Les arts vivants et les arts plastiques aujourd’hui sont l’objet de nombreux métissages, le livre de Christian Gattinoni étudie les espaces nouveaux où sont actifs des corps singuliers qui revendiquent leur identité sexuelle et leur liberté de mouvement. Il s’agit de se déprendre des routines et images clichés et d’affirmer de nouvelles situations mixtes où le performatif va devenir moteur.

La collection Précursions a été confiée par l’éditeur Hermann Diffusion à Jean Pierre Klein, psychanalyste, référence française de l’art thérapie et homme de théâtre. Il revendique ainsi ses choix d’auteurs « Nous sommes dans l’urgence de la refondation d’un monde qui s’inspirerait de l’approche artistique de l’être humain global traversé par les forces vives de l’Ouvert, de l’individu redevenant être-au-monde. » Il s’agit de donner une tribune dans toutes sortes de domaines sociétaux, scientifiques ou artistiques à des éléments précurseurs. On peut y trouver des approches économiques comme celle d’Alain Gauthier Le co-leadership évolutionnaire – pour une société co-créatrice en émergence, ou une étude plus proche du directeur de collection Les Clownanalystes du Bataclown de Jean-Bernard Bonange et Bertil Sylvander avec une préface de Boris Cyrulnik. Christian Gattinoni a collaboré à plusieurs numéros de la revue publiée par l’INECAT, Art et Thérapie, il a dirigé avec Edith Viarmé celui consacré à Notre corps contemporain. Son essai prolonge son action à l’Ecole Nationale Supérieure de la Photographie où il mène depuis huit ans un séminaire de recherche autour de Danse, performance et arts plastiques.

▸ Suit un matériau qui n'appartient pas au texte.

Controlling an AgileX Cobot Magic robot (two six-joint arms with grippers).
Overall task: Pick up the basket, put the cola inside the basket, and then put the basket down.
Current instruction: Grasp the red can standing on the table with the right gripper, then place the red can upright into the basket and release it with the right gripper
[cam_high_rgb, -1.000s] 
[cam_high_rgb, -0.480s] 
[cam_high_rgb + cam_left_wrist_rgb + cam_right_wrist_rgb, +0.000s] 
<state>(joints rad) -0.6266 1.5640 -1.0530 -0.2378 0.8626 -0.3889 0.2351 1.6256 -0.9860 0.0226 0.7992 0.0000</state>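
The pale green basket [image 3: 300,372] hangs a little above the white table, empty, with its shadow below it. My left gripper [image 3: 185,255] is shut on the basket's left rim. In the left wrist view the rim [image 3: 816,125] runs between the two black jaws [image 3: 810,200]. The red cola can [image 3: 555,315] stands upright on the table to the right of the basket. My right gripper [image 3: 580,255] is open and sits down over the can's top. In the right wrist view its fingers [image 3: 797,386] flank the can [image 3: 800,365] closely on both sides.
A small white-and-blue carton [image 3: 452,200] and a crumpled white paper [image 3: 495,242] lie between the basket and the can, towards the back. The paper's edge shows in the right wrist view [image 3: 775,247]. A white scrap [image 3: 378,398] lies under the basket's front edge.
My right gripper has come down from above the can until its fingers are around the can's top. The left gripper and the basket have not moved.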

Dans sa préface Paul di Felice enseignant-chercheur à l’Université du Luxembourg insiste sur le déplacement des corps « entre black box et white cube ». L’étude analyse en effet quelques images performatives historiques comme celle des Aveugles-nés d’August Sander ou Windfire , portrait de Thérèse Duncan d’Edward Steichen. Ces translations de la boite noire photographique au lieu institutionnel du musée constitue une première séquence. Pour les arts vivants sont convoqués des chorégraphes qui travaillent aux limites de la performance comme l’américain Daniel Linehan (Gaze is A Gap is A Ghost) ou Alban Richard (As far as). Des collaborations comme celle de Cécilia Bengolea et François Chaignaud donnent lieu à des spectacles où sont remis en question les rôles masculins et féminins dans une réelle débauche d’énergie.

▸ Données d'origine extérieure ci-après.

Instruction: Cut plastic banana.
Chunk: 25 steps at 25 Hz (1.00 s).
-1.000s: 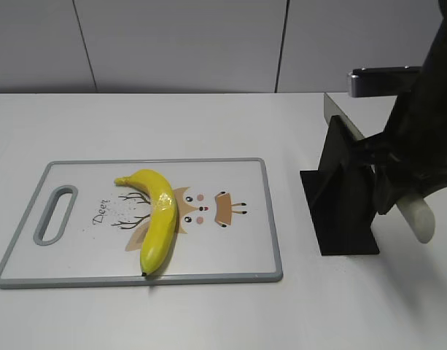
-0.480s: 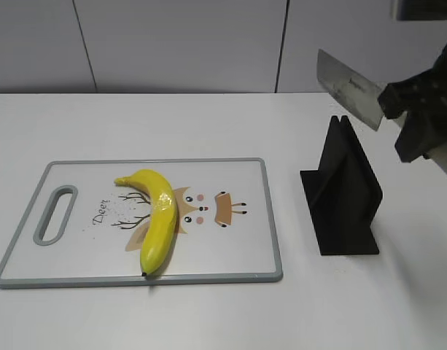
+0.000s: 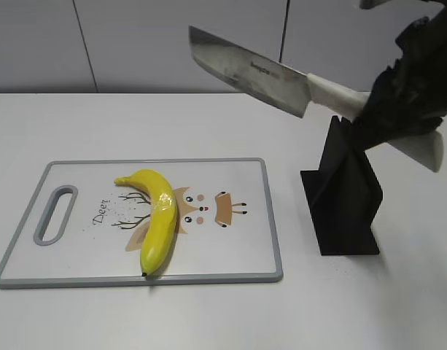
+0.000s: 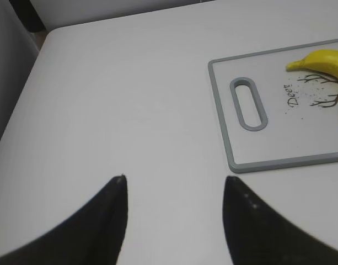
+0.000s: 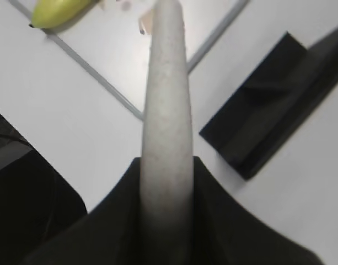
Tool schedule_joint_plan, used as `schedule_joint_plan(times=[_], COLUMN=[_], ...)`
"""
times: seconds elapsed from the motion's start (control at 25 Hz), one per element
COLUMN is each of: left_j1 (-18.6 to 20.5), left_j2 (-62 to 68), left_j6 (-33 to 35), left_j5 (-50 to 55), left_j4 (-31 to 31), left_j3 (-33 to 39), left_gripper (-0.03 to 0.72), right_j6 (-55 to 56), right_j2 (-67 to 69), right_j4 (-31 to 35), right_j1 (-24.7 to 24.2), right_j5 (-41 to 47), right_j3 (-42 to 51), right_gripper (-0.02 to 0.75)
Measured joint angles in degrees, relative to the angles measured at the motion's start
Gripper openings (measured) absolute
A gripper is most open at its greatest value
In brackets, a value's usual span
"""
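The glossy yellow plastic banana (image 3: 157,216) lies on the white cutting board (image 3: 245,251), left of the deer picture; part of it shows in the left wrist view (image 4: 323,62) and its tip in the right wrist view (image 5: 57,12). My right gripper (image 3: 389,115) is shut on the white handle of a cleaver knife (image 3: 249,71), held high in the air above the board's far right side, blade pointing left. The handle (image 5: 166,110) fills the right wrist view between the jaws (image 5: 166,182). My left gripper (image 4: 174,182) is open and empty over bare table left of the board.
A black knife stand (image 3: 343,193) sits on the table right of the cutting board, also in the right wrist view (image 5: 273,110). The board's grey handle slot (image 4: 247,103) faces the left gripper. A grey panelled wall runs behind the table.
My right gripper lifted the knife out of the black stand and swung it up and leftward, so the blade now hangs over the board's far right side. The banana has not moved.
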Motion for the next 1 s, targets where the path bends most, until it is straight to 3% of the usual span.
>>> schedule_joint_plan(times=[0.2,0.44,0.6,0.84,1.0], left_j1=[0.0,0.0,0.0,-0.1,-2.8], left_j2=[0.0,5.3,13.1,27.1,37.1], left_j6=[0.0,2.8,11.3,29.5,36.6], left_j5=[-0.2,-1.6,-5.3,-12.2,-13.1], left_j4=[0.2,0.3,-2.5,-15.7,-19.4], left_j3=[-0.4,-5.0,-8.4,-13.1,-18.6], left_gripper=[0.506,0.506,0.52,0.576,0.584], right_j6=[-10.7,-24.9,-36.3,-42.3,-46.4], right_j2=[0.5,3.5,5.1,9.2,13.8], right_j4=[4.0,4.1,4.1,4.1,4.1], right_j1=[0.0,0.0,0.0,0.0,0.0], right_j5=[-4.3,-4.3,-3.7,-3.2,-0.7], right_j3=[0.0,0.0,-0.3,-4.9,-9.8], right_gripper=[0.16,0.16,0.16,0.16,0.16])
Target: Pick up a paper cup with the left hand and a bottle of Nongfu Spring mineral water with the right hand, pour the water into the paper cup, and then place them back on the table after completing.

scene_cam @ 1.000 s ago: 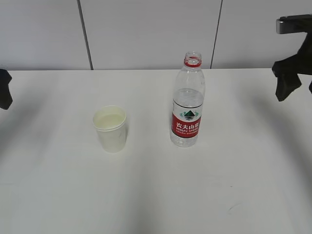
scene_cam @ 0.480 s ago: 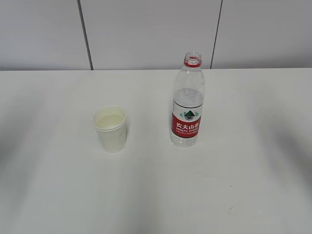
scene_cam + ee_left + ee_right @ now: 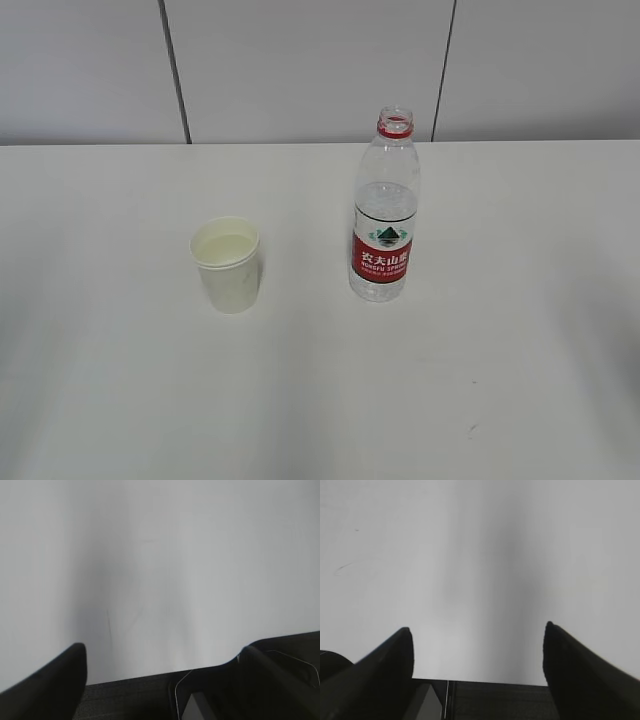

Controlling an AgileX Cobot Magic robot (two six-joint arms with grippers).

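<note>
1. The paper cup (image 3: 227,264) stands upright on the table (image 3: 100,400), at about 9 o'clock from the bottle (image 3: 386,205), the two well apart; the cup looks to hold some pale liquid, and the bottle is uncapped with water (image 3: 385,200) reaching roughly its shoulder
2. Neither arm shows in the exterior view; the left hand (image 3: 162,667) has its fingers spread wide over bare table, holding nothing
3. The right hand (image 3: 479,647) is likewise wide and empty, its camera seeing only tabletop and a faint scuff toward 10 o'clock
4. Judging by this, both things seem set back down, so the main risk is a needless return: an arm swinging in from 3 o'clock could clip the tall, open bottle and spill it
5. The cup is light and thin-walled; a hard squeeze would likely buckle it and slop liquid out
6. Whether enough water was poured cannot be told from the cup's dim inside
</note>
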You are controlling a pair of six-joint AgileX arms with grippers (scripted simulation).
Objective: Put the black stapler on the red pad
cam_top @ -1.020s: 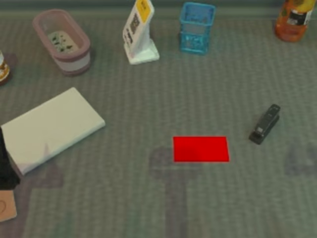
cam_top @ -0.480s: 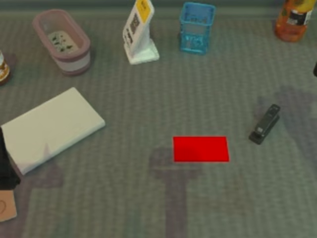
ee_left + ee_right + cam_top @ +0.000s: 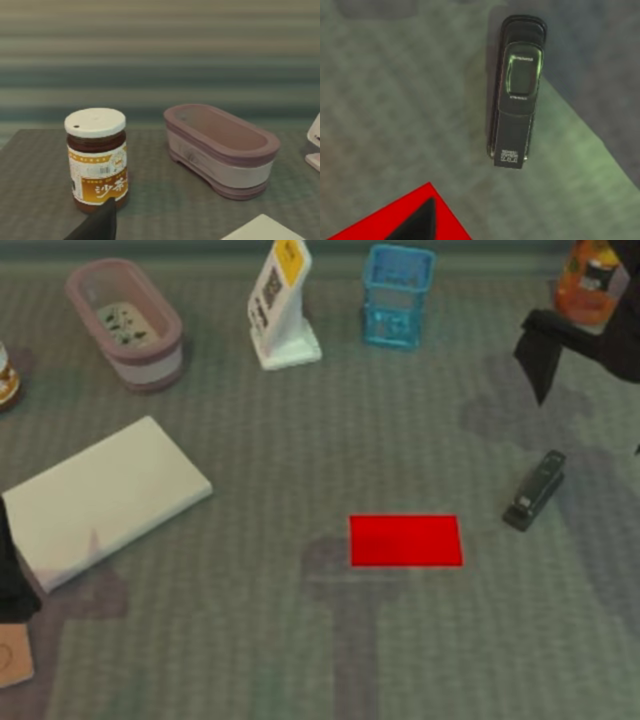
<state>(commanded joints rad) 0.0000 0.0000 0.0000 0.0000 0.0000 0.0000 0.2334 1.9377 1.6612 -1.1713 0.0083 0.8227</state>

D’autres propositions intermédiaires sont étudiées comme l’exposition Le sort probable de l’homme qui avait avalé le fantôme montée en 2009 par Christian Rizzo et Bernard Blistène à la Conciergerie de Paris dans le cadre du Nouveau Festival du Centre Georges Pompidou. Dans le même esprit l’installation multimédia Mues ( 2011) de N+N Corsino invite le visiteur à une navigation chorégraphique interactive. Plus complexe la scène multimédia de Dorothée Smith C19H28 02 (Agnès) nous initie aux protocoles de changement d’identité transexuelle.

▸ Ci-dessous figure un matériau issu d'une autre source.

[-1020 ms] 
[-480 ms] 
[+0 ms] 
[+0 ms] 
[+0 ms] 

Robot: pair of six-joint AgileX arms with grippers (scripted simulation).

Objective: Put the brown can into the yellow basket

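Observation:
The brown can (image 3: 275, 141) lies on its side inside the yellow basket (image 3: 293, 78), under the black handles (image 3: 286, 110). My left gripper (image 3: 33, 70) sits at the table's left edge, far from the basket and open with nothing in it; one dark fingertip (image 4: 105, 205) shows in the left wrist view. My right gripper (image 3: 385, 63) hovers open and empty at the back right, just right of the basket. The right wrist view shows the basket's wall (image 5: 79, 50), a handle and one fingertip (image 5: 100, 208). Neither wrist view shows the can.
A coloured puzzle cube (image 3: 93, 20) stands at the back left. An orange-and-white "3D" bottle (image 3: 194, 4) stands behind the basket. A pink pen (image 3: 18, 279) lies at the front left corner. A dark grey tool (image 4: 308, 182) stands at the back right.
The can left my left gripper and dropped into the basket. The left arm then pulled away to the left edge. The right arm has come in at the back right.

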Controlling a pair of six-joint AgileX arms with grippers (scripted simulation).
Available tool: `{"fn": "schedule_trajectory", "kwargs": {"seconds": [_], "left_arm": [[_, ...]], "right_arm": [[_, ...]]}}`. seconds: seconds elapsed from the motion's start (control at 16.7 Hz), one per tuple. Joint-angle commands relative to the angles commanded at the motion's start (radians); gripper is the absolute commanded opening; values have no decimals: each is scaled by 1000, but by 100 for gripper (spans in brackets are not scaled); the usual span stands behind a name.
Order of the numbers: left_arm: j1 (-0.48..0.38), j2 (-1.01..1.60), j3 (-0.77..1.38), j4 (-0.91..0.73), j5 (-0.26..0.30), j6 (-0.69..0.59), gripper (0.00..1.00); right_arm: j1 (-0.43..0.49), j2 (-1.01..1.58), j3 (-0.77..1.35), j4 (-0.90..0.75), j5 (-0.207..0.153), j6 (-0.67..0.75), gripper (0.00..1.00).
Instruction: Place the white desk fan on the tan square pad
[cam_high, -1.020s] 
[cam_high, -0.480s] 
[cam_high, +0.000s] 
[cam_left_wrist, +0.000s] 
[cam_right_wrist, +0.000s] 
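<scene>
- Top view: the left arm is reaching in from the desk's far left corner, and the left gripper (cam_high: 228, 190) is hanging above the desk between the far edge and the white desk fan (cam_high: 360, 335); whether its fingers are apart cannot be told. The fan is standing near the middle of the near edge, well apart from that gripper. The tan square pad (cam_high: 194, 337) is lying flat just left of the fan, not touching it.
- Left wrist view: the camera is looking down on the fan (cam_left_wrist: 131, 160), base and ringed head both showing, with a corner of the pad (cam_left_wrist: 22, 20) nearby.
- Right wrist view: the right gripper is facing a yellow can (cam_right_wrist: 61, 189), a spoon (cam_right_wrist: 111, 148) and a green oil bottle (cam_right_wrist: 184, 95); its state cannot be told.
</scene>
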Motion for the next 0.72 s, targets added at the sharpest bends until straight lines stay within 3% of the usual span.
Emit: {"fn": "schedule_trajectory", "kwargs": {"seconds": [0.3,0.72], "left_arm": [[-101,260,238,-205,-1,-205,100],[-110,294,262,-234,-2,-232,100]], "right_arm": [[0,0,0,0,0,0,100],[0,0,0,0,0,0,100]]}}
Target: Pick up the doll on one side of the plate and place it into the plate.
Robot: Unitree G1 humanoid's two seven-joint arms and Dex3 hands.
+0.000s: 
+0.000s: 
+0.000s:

L’étude se conclut sur des formes d’incarnation plus politiques. On peut y trouver les photographies, vidéo et installations de Frédéric Nauczyciel qui narrent les aventures de la communauté de Baltimore qui se donne au Voguing. Les performances publiques et chorégraphies de Steven Cohen qui se revendique « Sud Africain, blanc, juif et pédé » marquent d’autres transgressions.

La conclusion générale se porte sur les nouvelles plasticités sexuelles des corps qui voient plusieurs générations combattre en oeuvres pour toutes les formes du vivant.